Must remember: If I ever meet Dana Stevens, keep an eye on all sharp objects.
"Borrow my what? My razor? Oh, hey, listen: Don't you think shaving is really oppressive and patriarchal, Dana? Because I do. Starting, uh, right now. Subvert the dominant paradigm, Dana!"
I haven't seen "In the Realm of the Senses," and I don't know if I would want to, except in a watching-the-train-wreck kind of obsession some night when I *really* need my meds adjusted.
I will admit, though, that I have a weakness for horror movies, many of which I view with an eye to derision.
On the other hand, if you have a strong stomach, and want to see some really compelling acting coupled with truly gruesome effects (both shown and implied), I would recommend another Japanese film: "Odishon" ("Audition")
Craig, you have totally missed the point of this post.
I'm just sayin'.
I lived in Japan for more than 10 years, my wife is Japanese, I speak, read and write the langauge fluently, and I've been practicing Japanese martial arts for almost 40 years. I think I can say that I like Japan. A lot.
But there is a very strong current of very weird sexual perversion tinged with violence in the culture. It is no surprise to me that "Realm of the Senses" (called, in Japanese "Ai no Corrida", or the "Bullfight of Love", IIRC) was made in Japan. Nobody does obsession better than the Japanese. And Oshima was always an outsider.
But that Dana Stevens woman needs to see a shrink, and fast.
There's a MRS. INSTAPUNDIT!?
Huh.
Who knew.
You may know her better as "Dr. Helen." Has a crummy little Blogspot blog that's allllll-most as bad as this one.
But not quite.
It'd be like asking your hetero male buddies to watch "Deliverance" with you over and over.
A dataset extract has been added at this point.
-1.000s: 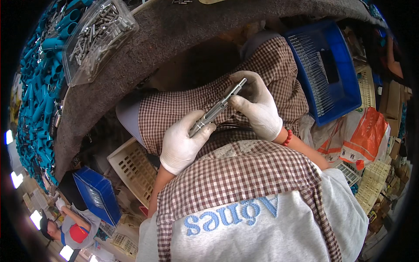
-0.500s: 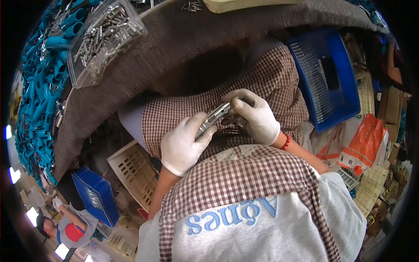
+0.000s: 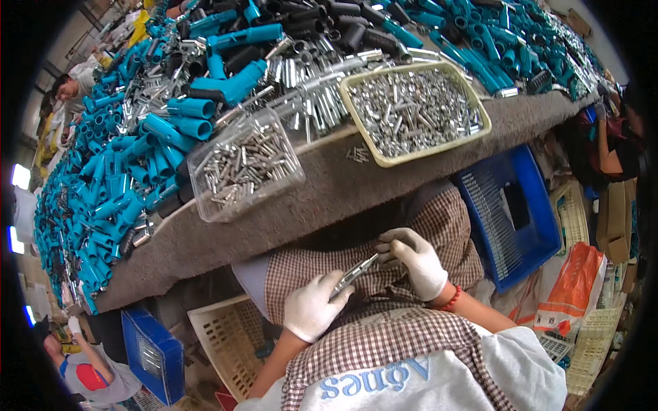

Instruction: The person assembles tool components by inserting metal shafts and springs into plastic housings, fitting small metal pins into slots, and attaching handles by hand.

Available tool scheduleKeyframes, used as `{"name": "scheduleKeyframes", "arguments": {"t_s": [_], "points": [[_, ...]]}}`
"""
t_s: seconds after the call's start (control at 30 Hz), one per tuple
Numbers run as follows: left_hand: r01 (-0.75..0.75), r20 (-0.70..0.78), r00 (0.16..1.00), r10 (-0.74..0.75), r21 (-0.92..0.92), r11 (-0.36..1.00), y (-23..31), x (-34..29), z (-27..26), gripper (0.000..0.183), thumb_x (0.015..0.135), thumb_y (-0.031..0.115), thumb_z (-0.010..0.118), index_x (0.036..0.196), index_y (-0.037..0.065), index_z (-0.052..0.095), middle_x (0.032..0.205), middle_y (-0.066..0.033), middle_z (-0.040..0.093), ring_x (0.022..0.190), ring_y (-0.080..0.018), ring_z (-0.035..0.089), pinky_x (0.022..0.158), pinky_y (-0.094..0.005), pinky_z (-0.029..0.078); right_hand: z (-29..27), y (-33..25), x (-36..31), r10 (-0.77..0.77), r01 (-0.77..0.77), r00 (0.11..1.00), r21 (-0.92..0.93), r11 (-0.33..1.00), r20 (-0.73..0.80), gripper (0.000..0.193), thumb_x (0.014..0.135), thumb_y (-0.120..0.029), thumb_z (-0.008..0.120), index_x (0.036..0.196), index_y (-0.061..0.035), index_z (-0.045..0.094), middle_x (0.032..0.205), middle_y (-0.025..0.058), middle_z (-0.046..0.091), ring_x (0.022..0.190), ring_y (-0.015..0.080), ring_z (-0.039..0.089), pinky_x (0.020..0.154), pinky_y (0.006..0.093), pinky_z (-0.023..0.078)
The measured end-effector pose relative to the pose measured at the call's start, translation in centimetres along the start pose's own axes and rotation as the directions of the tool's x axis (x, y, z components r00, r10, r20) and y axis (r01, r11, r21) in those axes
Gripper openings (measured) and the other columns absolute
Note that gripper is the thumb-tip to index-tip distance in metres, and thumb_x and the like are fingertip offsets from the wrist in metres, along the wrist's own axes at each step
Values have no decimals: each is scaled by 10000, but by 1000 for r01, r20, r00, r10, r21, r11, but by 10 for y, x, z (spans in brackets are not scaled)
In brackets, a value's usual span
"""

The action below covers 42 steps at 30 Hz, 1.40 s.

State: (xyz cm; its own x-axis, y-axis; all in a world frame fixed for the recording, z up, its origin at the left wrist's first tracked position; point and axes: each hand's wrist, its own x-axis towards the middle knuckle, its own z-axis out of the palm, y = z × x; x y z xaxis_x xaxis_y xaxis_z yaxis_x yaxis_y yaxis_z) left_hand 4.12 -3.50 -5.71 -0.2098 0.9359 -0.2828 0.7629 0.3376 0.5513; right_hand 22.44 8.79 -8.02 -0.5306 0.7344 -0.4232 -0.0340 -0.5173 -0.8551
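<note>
My left hand (image 3: pixel 317 308), in a white glove, is wrapped round a slim silver metal tube part (image 3: pixel 355 275), slotted along its side. The part slants up to the right over my lap, its far tip uncovered. Close beside that tip is my gloved right hand (image 3: pixel 419 264), fingers curled in toward the thumb and dark at the tips. Whether it pinches something small or touches the tip is hidden. Beyond my hands, on the bench, stand a clear plastic box (image 3: pixel 293 171) of small metal pins and a cream tray (image 3: pixel 485 130) full of small metal pieces.
A dark, fabric-covered bench edge (image 3: pixel 329 171) curves across in front. Teal and black tubular handles (image 3: pixel 164 133) are heaped on it. Blue crates (image 3: pixel 548 236) (image 3: pixel 175 359) stand at right and left, a cream slotted basket (image 3: pixel 205 329) by my left arm. Other people sit nearby.
The view has tilted up, bringing the bench top, the heap and the full cream tray into sight. My right hand has drawn back from the metal part's far end, baring its tip.
</note>
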Motion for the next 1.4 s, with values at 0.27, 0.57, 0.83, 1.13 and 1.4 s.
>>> {"name": "scheduleKeyframes", "arguments": {"t_s": [0.27,0.57,0.83,1.13,1.4], "points": [[-56,-109,992,57,11,998,-28,-4,1,294,869,384,609,1045,148,624,795,-99,652,667,-295,651,572,-393,509,37,-143,25,-643,734,513,-679,-15,569,142,812,-103,658,950,-72,654,814,97,636,754,253,638,669,337,503],[160,25,987,-161,17,987,-38,-12,-3,370,859,440,584,1089,153,632,952,-115,671,812,-323,659,685,-427,518,85,-203,137,-316,475,640,-684,-554,700,180,820,-234,617,881,-66,638,825,129,612,845,323,615,765,425,494],[252,21,968,-251,-92,963,-48,-22,-7,414,848,429,598,1101,102,621,987,-150,654,911,-342,633,769,-440,495,12,-307,106,-308,32,934,-902,-431,180,328,781,-353,656,1009,-117,673,929,138,666,902,304,635,797,396,491],[57,-159,985,-60,-21,998,-39,-11,-3,385,821,382,658,1097,115,641,925,-103,670,789,-313,655,683,-410,513,-38,-280,126,-347,279,835,-872,-403,427,266,820,-223,605,1058,-109,636,998,131,663,953,308,629,852,392,487],[119,-174,977,-125,-43,992,-25,-20,-4,335,817,362,658,1048,119,646,915,-100,664,807,-314,646,681,-412,504,-53,-303,106,-548,283,685,-868,-408,481,222,844,-230,588,995,-69,605,946,136,661,910,339,626,803,413,496]]}}
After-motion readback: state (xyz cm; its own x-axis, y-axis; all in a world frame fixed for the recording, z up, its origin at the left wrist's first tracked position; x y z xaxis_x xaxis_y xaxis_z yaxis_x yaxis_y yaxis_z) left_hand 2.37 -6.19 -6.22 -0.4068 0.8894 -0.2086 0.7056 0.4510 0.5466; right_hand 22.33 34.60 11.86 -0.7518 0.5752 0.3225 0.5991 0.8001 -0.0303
Or asking your girlfriend to watch "Sex is Comedy," which ends in a famously graphic rape scene. Still, funny article.
it captures the centripetal logic of obsession, spiraling toward an ending that's both squalid and deeply romantic.
Whew! And HOW MANY Friday nights end like that, huh? Huh? Isn't that a sentence that one just thinks AND enacts every weekend? Man.
Who talks like that?
If you put Realm realm in the player along with Breaking The Waves, does the universe explode ?
Just wondering...
No, Meryl, I have seen the point of the post.
Goodness. You seem amazingly hung up on that one scene.
I mean, I'd expect anybody I would have a future with to enjoy _A Clockwork Orange_, even though one of the more memorable scenes involves a bunch of men conking a woman over the head with a large sculpted phallus.
*blinks at it* 'k, dude or dudette. droog. whatev'. (backs away slowly)
I just don't get J-pop (J-high art in this case I guess) in general, I have to say.
although Fetish Diva Midori manages to make the obsesion with tentacle sex sound rather fun, at least.
and i could totally get into her kimono fetish, as well as the adoration of tough little old Japanese grannies as wicked tops.
but yeah, I don't know. also see: peoples ranting and swooning about "Crash" (not the more recent one, the Cronenberg thing about autoeroticism in the real sense).
or that movie "Kissed" that came out a few years back. Necrophilia? A lot of people I know really liked it. I...it was the first time, I think, that I could honestly say that I felt genuinely, physically squicked by visual representations of a "perversity" in a movie--one that i just really hadn't given much thought and probably wouldn't have given much more than a "why on earth?, well, whatever, okay, moving right along" if it had only been covered in a more abstract, theoretical sense.